--- Work instruction ---
Retype every line of the data, keeping each word exactly.

--- START ---

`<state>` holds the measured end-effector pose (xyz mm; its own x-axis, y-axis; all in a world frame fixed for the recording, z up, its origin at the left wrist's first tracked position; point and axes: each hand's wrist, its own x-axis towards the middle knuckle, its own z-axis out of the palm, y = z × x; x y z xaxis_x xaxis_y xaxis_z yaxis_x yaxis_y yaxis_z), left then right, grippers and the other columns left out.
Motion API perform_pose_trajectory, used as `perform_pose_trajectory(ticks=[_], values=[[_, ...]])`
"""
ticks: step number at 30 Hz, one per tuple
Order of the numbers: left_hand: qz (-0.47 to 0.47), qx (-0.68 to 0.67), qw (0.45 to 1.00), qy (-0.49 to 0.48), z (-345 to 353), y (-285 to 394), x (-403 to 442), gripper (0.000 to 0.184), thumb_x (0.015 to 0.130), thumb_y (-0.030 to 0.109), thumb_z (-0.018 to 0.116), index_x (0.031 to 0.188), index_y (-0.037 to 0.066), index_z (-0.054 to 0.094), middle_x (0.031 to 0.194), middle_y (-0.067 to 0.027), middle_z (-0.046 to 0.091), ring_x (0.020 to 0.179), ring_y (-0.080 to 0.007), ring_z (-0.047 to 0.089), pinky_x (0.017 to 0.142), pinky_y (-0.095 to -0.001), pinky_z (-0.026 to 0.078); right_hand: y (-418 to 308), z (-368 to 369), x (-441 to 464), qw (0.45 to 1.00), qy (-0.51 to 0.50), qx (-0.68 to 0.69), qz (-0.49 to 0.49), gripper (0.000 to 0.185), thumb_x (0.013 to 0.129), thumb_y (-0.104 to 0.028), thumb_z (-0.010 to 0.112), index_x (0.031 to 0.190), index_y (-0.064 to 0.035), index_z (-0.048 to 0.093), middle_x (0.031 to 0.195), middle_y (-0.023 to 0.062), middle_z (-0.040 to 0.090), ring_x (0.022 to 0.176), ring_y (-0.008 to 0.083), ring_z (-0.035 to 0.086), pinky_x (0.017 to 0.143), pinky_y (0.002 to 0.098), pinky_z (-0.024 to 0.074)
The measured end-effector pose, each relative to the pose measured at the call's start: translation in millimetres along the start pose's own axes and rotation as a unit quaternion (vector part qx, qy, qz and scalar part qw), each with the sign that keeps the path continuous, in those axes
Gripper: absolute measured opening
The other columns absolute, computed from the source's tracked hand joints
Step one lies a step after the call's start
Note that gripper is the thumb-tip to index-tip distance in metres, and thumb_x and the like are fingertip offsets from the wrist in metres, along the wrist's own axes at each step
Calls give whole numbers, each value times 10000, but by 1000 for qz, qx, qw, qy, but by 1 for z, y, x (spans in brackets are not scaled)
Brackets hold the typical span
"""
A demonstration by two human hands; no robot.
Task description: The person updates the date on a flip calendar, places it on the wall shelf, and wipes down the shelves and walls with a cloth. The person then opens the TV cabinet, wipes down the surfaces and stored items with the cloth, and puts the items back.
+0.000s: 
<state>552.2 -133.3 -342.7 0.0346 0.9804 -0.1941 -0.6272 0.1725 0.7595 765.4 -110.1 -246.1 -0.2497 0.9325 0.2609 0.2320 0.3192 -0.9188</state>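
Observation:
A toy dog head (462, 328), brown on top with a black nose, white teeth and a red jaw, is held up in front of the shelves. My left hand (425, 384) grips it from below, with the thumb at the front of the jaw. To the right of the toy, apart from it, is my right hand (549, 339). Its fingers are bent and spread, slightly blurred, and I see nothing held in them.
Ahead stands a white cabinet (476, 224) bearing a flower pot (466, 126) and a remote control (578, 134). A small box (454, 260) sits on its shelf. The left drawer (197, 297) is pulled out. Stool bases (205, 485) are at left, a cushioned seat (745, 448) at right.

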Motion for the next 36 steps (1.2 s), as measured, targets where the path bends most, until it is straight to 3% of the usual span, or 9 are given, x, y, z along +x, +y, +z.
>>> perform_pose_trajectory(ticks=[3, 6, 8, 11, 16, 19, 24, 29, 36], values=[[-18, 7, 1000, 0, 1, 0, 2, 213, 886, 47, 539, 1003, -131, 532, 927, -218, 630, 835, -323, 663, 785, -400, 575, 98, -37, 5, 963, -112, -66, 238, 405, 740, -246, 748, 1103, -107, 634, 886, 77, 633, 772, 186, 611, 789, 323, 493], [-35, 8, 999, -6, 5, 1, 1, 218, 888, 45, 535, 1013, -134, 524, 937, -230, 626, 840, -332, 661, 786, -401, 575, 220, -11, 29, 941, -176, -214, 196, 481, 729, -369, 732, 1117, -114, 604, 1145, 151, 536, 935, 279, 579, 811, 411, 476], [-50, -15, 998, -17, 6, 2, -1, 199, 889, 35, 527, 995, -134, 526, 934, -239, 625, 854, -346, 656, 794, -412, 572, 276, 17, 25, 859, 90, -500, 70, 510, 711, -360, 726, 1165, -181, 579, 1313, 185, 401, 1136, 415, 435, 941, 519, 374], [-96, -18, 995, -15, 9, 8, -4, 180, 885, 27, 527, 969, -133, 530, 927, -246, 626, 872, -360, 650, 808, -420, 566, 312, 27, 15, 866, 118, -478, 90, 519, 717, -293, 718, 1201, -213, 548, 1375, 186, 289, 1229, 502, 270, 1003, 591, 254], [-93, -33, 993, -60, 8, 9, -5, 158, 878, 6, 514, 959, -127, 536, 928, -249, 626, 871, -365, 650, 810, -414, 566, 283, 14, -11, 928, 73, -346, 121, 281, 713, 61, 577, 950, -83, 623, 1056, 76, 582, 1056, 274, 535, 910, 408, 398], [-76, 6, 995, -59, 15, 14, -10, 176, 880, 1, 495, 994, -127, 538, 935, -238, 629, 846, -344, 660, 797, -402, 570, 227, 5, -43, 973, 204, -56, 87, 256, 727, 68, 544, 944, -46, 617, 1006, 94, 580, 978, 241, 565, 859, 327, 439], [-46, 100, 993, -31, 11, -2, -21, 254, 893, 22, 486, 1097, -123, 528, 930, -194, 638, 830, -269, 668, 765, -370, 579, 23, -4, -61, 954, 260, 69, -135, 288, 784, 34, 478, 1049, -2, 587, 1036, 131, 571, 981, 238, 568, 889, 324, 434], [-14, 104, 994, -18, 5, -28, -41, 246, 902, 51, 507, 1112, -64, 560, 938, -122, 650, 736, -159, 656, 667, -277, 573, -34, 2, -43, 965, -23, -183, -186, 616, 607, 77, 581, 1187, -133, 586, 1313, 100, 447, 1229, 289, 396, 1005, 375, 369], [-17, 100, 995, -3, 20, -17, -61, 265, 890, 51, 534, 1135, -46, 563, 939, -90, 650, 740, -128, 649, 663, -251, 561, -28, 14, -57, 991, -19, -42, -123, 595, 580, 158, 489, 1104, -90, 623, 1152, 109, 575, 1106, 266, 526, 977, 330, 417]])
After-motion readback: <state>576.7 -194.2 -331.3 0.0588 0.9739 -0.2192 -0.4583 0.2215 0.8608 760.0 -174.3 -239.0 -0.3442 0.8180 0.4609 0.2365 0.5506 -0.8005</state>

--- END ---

--- Result below ---
`<state>` holds the measured end-effector pose (xyz mm; its own x-axis, y-axis; all in a world frame fixed for the recording, z up, its origin at the left wrist's first tracked position; point and axes: each hand's wrist, its own x-axis towards the middle knuckle, its own z-axis out of the palm, y = z × x; x y z xaxis_x xaxis_y xaxis_z yaxis_x yaxis_y yaxis_z), left then right, grippers and the other columns left out.
Motion API perform_pose_trajectory, used as `perform_pose_trajectory(ticks=[_], values=[[_, ...]])`
"""
ticks: step number at 30 Hz, one per tuple
Order of the numbers: left_hand: qz (-0.47 to 0.47), qx (-0.68 to 0.67), qw (0.45 to 1.00), qy (-0.49 to 0.48), z (-345 to 353), y (-285 to 394), x (-403 to 442), gripper (0.000 to 0.184), thumb_x (0.015 to 0.130), thumb_y (-0.030 to 0.109), thumb_z (-0.018 to 0.116), index_x (0.031 to 0.188), index_y (-0.037 to 0.066), index_z (-0.054 to 0.094), middle_x (0.031 to 0.194), middle_y (-0.067 to 0.027), middle_z (-0.046 to 0.091), ring_x (0.020 to 0.179), ring_y (-0.080 to 0.007), ring_z (-0.047 to 0.089), pinky_x (0.017 to 0.142), pinky_y (-0.095 to -0.001), pinky_z (-0.026 to 0.078); right_hand: y (-418 to 308), z (-368 to 369), x (-441 to 464), qw (0.45 to 1.00), qy (-0.51 to 0.50), qx (-0.68 to 0.69), qz (-0.49 to 0.49), gripper (0.000 to 0.185), thumb_x (0.013 to 0.129), thumb_y (-0.104 to 0.028), thumb_z (-0.010 to 0.112), index_x (0.031 to 0.190), index_y (-0.064 to 0.035), index_z (-0.048 to 0.093), middle_x (0.031 to 0.195), middle_y (-0.023 to 0.062), middle_z (-0.040 to 0.090), ring_x (0.022 to 0.176), ring_y (-0.008 to 0.083), ring_z (-0.035 to 0.086), pinky_x (0.017 to 0.143), pinky_y (0.002 to 0.098), pinky_z (-0.024 to 0.074)
The measured end-effector pose, each relative to the pose measured at the call's start: translation in millimetres along the start pose's own axes and rotation as a unit quaternion (vector part qx, qy, qz and scalar part qw), each with the sign that keeps the path continuous, in those axes
Gripper: absolute measured opening
The other columns absolute, computed from the source's tracked hand joints
Step one lies a step after the call's start
Note that gripper is the thumb-tip to index-tip distance in metres, and thumb_x and the like are fingertip offsets from the wrist in metres, along the wrist's own axes at each step
Calls give whole numbers, each value times 10000, but by 1000 for qz, qx, qw, qy, but by 1 for z, y, x (spans in brackets are not scaled)
Brackets hold the typical span
"""
A demonstration by two human hands; no robot.
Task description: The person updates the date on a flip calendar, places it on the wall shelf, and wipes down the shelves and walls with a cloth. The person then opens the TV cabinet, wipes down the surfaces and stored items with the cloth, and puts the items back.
+0.000s: 
<state>552.2 -133.3 -342.7 0.0346 0.9804 -0.1941 -0.6272 0.1725 0.7595 765.4 -110.1 -246.1 -0.2497 0.9325 0.2609 0.2320 0.3192 -0.9188</state>
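Observation:
A toy dog head (462, 328), brown on top with a black nose, white teeth and a red jaw, is held up in front of the shelves. My left hand (425, 384) grips it from below, with the thumb at the front of the jaw. To the right of the toy, apart from it, is my right hand (549, 339). Its fingers are bent and spread, slightly blurred, and I see nothing held in them.
Ahead stands a white cabinet (476, 224) bearing a flower pot (466, 126) and a remote control (578, 134). A small box (454, 260) sits on its shelf. The left drawer (197, 297) is pulled out. Stool bases (205, 485) are at left, a cushioned seat (745, 448) at right.
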
Motion for the next 36 steps (1.2 s), as measured, targets where the path bends most, until it is straight to 3% of the usual span, or 9 are given, x, y, z along +x, +y, +z.
>>> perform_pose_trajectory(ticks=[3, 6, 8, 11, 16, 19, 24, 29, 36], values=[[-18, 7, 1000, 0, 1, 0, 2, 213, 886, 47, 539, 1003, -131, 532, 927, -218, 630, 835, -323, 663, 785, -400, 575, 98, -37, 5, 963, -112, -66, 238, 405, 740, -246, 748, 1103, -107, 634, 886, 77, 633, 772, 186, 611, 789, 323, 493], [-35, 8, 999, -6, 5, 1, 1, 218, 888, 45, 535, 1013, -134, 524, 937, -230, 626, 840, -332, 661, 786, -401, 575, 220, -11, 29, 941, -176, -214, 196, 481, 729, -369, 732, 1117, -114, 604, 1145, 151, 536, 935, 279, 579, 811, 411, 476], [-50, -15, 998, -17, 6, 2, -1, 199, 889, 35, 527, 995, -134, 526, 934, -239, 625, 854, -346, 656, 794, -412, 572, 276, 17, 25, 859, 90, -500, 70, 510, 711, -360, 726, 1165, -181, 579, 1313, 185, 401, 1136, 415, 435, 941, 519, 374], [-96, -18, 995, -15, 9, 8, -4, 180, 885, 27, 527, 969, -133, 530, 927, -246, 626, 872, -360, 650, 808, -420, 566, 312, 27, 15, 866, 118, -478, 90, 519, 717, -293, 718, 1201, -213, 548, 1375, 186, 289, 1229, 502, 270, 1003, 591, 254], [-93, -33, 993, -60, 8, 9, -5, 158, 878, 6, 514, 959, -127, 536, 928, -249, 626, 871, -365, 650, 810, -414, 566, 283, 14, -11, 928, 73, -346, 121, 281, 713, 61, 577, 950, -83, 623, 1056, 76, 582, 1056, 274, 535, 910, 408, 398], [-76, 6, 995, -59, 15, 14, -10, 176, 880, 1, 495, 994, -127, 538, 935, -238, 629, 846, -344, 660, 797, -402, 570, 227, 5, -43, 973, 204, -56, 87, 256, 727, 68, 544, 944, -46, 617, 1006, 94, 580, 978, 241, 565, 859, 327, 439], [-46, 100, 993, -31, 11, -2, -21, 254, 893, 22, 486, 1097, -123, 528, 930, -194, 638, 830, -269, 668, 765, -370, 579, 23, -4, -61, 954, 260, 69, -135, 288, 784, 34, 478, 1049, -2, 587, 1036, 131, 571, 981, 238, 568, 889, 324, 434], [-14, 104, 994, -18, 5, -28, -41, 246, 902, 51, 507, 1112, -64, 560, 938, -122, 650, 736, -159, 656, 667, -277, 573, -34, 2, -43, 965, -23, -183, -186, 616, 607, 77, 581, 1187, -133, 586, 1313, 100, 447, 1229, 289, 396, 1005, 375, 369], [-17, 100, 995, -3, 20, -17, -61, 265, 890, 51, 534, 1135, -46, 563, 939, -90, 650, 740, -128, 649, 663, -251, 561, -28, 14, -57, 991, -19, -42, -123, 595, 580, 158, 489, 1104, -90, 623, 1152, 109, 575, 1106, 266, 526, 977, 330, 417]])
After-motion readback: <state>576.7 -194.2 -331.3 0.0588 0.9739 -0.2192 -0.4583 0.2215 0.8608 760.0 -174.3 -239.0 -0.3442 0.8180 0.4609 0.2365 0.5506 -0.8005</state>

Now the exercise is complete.